Kreios’ mind was invaded with the thought of death and walking through the door. Even now it called to him.
He paused for an instant as the battle continued to rage around him. Weapons clashed; oaths and curses were flying.
He inverted his Sword and rested the tip of the blade on the ground, kneeling, bowing his head, resting it on the pommel at the opposite end in prayer. He closed his eyes as warmth and power from the Sword radiated throughout his body. He ran down the corridors of his mind to the Door.
He could see it with his eyes closed. It was standing there, solitary, precisely how he felt: alone, exposed. Time was relentlessly flowing past him as he paused between realities, and he knew that the longer he tarried, the more dangerous the situation in battle became for all of them. He ran to the door and opened it. Beyond was a dark hole, nothing visible on the other side.

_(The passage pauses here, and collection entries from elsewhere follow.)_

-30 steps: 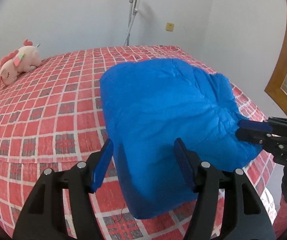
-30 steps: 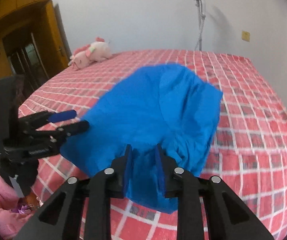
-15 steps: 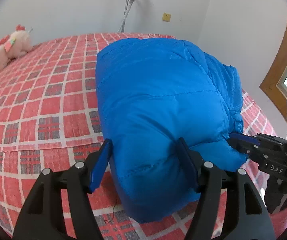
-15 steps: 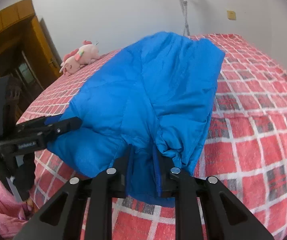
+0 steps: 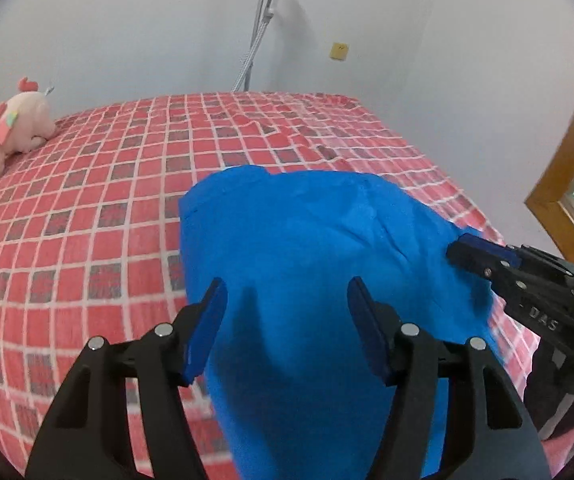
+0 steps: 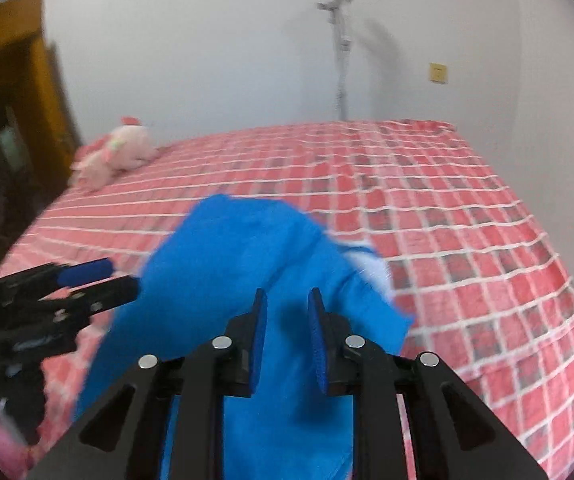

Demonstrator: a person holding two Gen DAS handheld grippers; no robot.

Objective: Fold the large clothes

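Observation:
A puffy blue jacket [image 5: 307,248] lies on the red checked bed [image 5: 87,220], and its near end hangs over the bed's front edge. My left gripper [image 5: 287,284] holds a thick fold at the jacket's near left. The blue fabric fills the gap between its pads, and the jaws are closing slightly. My right gripper [image 6: 288,294] grips the jacket [image 6: 239,260] at its near right side. Its jaws stand narrow, with fabric between them, and are easing open a little. Each gripper shows in the other's view: the right gripper [image 5: 457,250] and the left gripper [image 6: 125,276].
A pink plush toy [image 5: 7,136] lies at the bed's far left corner. A metal stand [image 5: 261,20] rises against the white wall behind the bed. A wooden window frame [image 5: 567,168] is on the right and a wooden door [image 6: 15,80] on the left.
The jacket was raised and puffed up half a second ago. It now lies lower, drawn toward the bed's near edge. Both grippers moved back with it.

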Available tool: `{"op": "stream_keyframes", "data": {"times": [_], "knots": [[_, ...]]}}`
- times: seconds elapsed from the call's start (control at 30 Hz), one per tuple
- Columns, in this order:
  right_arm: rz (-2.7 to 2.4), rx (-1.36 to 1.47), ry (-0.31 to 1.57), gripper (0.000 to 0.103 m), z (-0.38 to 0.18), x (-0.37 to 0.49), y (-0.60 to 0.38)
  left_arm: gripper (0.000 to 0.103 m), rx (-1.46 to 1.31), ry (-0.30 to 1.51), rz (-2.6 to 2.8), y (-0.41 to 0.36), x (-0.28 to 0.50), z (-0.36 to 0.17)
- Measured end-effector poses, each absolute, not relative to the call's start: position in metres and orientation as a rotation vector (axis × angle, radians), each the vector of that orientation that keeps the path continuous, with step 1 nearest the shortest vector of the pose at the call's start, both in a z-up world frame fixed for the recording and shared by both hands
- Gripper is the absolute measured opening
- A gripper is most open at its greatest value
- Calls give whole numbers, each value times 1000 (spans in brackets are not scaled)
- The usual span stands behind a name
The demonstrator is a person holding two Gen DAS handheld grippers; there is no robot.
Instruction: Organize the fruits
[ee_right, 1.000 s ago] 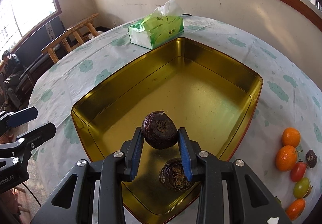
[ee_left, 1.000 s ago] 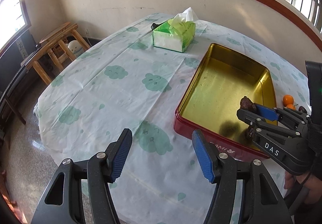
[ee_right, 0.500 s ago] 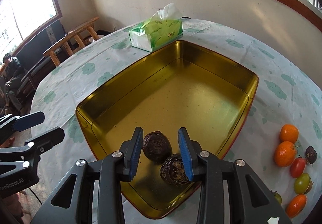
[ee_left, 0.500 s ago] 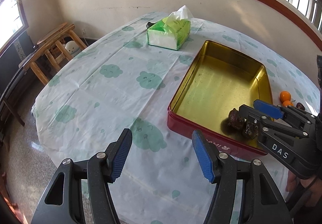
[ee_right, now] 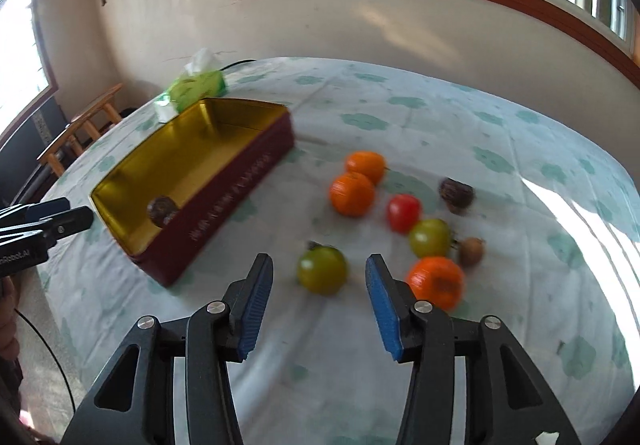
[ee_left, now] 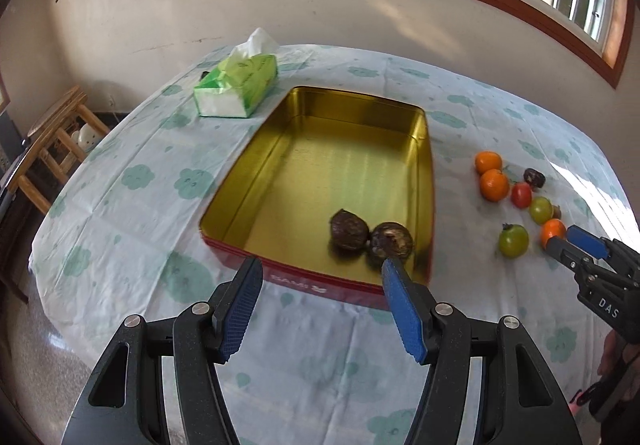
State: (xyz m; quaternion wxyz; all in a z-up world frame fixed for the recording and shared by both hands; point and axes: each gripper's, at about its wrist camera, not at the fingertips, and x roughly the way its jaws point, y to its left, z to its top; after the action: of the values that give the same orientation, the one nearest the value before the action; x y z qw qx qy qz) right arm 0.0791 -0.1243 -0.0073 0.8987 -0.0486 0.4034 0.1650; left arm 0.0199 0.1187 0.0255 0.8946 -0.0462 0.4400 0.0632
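Observation:
A gold-lined red tin point(ee_left: 420, 165) point(ee_right: 240, 173) sits on the table with two dark brown fruits point(ee_left: 349, 230) point(ee_left: 391, 241) in its near right corner. Right of it lie loose fruits: oranges point(ee_right: 352, 193), a red tomato point(ee_right: 404, 211), green tomatoes point(ee_right: 322, 271) and a dark fruit point(ee_right: 456, 193). My right gripper point(ee_right: 318, 295) is open and empty, with the nearest green tomato just ahead between its fingers. My left gripper point(ee_left: 320, 305) is open and empty, hovering before the tin's near edge.
A green tissue box point(ee_left: 236, 87) stands beyond the tin's far left corner. A wooden stool point(ee_left: 56, 137) stands off the table's left edge. A small brown fruit point(ee_right: 471, 251) lies by the near orange point(ee_right: 436, 281).
My right gripper let go of the dark fruit in the tin, then swung right to the loose fruits. My left gripper turned right toward the tin.

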Motion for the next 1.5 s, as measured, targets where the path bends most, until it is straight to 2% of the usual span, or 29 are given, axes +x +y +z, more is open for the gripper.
{"op": "stream_keyframes", "data": {"times": [0.17,0.27,0.5,0.6,0.73,1.2,1.5], "knots": [[259,-55,878,47,-28,86,-161,63,-58,926,50,79,29,21],[240,-53,885,52,-39,92,-164,63,-46,926,7,59,33,19],[222,-33,880,52,-53,113,-161,63,-35,898,-82,24,44,20],[224,-43,878,51,-56,116,-159,63,-34,900,-113,12,52,19],[236,-53,867,40,-56,117,-159,63,-45,912,-196,-4,62,13],[113,12,861,40,-55,114,-211,63,-3,982,-241,-39,94,-20],[83,-43,868,41,-57,114,-203,63,16,1003,-204,-43,114,-37]]}}
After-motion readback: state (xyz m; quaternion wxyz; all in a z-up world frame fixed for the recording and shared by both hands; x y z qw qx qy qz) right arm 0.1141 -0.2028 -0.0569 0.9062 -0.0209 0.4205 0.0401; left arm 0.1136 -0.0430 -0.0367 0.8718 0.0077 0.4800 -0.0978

He stepped through, knowing that he had been driven to the ends of his choices, that this was the last one remaining to him. It felt like he was falling, but the darkness was so thick it was impossible to tell. He reached out into the dark void in his mind. Suddenly it was there, not in fields of grass, but in the dark this time, and invisible: The Sword of Light. His eyes flew open, and he snapped back to his body, knowing what must be done.
Standing, he took the Sword in his hands. With a great battle cry, he launched himself upward, the Sword held above him, pointing menacingly at the shroud concocted by the Seer. He rocketed straight up into the heavens on a trail of pure white fire, and lodged the Sword deeply into the shroud itself, sinking it all the way to the hilt. It had pierced the Seer’s wicked spell.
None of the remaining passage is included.